(Data under study)
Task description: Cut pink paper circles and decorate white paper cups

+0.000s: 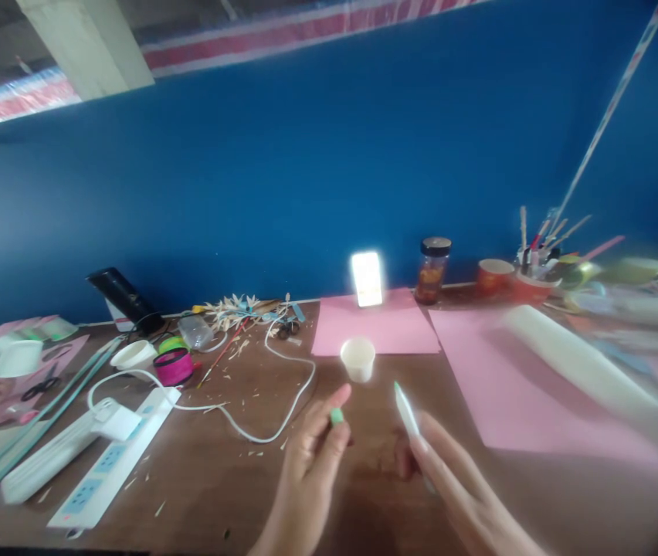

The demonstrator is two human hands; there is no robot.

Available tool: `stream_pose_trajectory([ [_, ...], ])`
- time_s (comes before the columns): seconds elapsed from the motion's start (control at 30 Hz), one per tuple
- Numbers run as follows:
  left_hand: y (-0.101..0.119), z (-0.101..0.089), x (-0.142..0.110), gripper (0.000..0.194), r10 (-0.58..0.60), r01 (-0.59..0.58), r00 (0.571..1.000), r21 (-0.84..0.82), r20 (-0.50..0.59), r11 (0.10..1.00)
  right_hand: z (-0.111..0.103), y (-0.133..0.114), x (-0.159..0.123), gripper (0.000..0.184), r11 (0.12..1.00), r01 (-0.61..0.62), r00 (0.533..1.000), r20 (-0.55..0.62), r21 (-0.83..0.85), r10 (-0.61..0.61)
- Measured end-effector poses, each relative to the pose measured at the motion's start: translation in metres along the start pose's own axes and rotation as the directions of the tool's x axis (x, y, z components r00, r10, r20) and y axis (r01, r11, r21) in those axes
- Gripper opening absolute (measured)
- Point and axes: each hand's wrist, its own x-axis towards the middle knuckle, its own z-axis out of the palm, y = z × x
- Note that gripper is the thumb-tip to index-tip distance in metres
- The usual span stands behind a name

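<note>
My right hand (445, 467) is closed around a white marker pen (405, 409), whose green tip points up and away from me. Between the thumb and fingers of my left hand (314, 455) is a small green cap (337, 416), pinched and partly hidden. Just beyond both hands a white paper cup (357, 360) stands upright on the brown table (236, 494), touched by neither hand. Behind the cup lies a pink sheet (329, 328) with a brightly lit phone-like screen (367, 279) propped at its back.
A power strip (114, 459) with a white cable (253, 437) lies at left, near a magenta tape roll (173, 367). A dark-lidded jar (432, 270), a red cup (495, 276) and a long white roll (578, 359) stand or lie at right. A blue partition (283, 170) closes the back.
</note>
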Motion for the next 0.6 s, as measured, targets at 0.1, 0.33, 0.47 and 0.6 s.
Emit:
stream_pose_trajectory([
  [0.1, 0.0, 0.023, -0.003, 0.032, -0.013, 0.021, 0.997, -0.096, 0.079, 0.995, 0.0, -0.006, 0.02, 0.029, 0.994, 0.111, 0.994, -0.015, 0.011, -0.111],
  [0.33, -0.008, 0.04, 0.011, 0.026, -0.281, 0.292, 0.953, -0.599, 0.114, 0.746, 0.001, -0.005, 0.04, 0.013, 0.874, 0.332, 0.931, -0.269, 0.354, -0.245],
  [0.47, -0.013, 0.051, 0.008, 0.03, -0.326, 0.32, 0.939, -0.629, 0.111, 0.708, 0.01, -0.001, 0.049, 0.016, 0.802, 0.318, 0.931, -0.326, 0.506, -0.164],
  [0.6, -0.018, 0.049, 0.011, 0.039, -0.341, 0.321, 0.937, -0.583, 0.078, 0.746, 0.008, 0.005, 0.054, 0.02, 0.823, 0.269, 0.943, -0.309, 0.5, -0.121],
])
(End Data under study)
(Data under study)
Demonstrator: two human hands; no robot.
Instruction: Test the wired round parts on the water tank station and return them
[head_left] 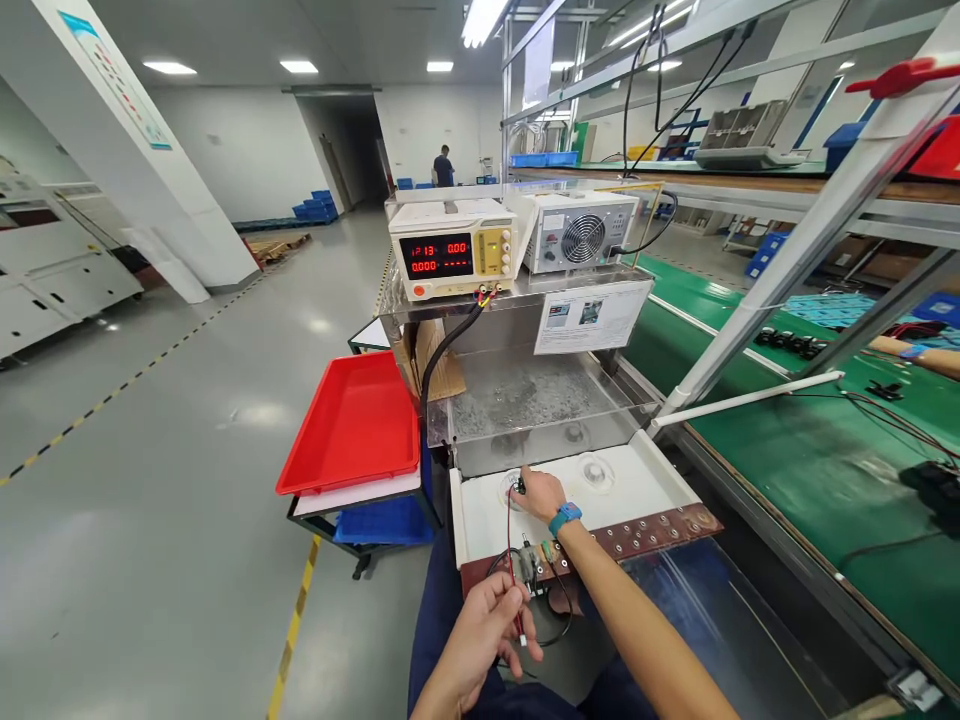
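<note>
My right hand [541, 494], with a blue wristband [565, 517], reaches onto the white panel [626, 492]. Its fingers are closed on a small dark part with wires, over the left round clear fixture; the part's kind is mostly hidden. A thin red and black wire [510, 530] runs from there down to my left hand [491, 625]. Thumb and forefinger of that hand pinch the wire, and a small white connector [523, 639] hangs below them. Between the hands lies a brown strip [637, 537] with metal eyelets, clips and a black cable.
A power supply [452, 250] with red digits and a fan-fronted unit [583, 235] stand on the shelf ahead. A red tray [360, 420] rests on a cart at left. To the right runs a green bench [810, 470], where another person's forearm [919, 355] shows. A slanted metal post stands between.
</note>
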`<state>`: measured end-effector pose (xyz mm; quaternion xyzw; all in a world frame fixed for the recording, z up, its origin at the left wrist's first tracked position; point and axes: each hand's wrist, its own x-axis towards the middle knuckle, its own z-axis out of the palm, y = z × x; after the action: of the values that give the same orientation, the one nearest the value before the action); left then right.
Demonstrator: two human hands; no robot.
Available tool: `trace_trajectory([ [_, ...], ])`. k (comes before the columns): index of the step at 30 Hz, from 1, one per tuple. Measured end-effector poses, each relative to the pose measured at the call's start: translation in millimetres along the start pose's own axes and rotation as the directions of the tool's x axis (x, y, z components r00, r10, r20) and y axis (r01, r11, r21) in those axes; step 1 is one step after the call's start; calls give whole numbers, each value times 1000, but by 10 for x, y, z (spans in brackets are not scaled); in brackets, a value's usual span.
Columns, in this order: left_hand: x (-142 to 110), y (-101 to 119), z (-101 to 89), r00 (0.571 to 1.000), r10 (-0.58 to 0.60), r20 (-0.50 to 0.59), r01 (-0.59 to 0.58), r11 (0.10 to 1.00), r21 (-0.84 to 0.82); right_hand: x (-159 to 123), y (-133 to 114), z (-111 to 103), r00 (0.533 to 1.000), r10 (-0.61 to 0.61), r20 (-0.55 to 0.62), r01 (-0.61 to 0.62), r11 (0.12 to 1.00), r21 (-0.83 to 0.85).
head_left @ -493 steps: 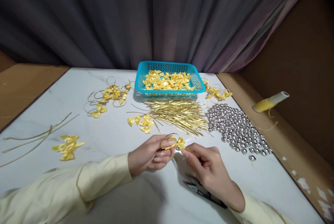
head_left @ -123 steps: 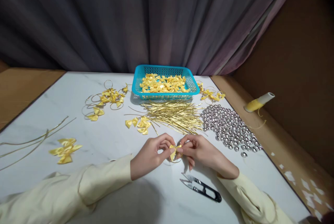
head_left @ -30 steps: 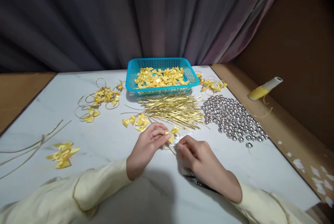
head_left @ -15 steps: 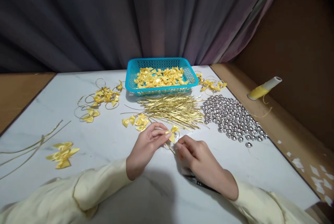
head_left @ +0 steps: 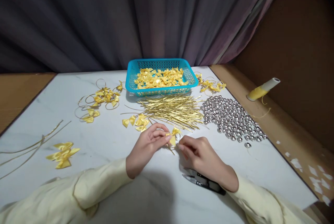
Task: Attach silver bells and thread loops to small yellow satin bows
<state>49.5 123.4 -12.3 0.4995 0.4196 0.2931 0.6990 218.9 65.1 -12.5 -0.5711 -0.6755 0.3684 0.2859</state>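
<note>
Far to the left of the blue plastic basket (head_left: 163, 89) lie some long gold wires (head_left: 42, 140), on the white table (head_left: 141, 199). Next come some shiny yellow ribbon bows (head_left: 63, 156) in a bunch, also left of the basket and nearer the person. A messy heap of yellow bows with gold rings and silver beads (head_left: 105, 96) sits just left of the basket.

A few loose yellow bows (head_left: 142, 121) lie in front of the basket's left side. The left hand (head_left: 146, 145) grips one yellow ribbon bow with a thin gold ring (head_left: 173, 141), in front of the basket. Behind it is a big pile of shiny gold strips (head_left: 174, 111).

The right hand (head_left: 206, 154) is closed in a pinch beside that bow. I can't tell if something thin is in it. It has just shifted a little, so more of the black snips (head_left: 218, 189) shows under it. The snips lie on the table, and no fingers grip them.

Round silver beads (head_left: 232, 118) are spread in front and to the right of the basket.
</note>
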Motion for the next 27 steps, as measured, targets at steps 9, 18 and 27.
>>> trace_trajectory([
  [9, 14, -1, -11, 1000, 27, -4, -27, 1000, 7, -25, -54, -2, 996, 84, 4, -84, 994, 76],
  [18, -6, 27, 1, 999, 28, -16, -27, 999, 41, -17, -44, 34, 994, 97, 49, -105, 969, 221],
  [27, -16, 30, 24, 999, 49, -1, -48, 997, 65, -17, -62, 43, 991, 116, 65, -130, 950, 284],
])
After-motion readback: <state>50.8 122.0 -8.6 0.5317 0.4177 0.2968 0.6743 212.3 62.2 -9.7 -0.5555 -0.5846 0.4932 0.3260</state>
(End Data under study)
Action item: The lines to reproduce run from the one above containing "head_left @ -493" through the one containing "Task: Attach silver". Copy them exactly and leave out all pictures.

Answer section:
head_left @ -493 steps: 
head_left @ -123 steps: 
head_left @ -30 steps: 
head_left @ -15 steps: 
head_left @ +0 steps: 
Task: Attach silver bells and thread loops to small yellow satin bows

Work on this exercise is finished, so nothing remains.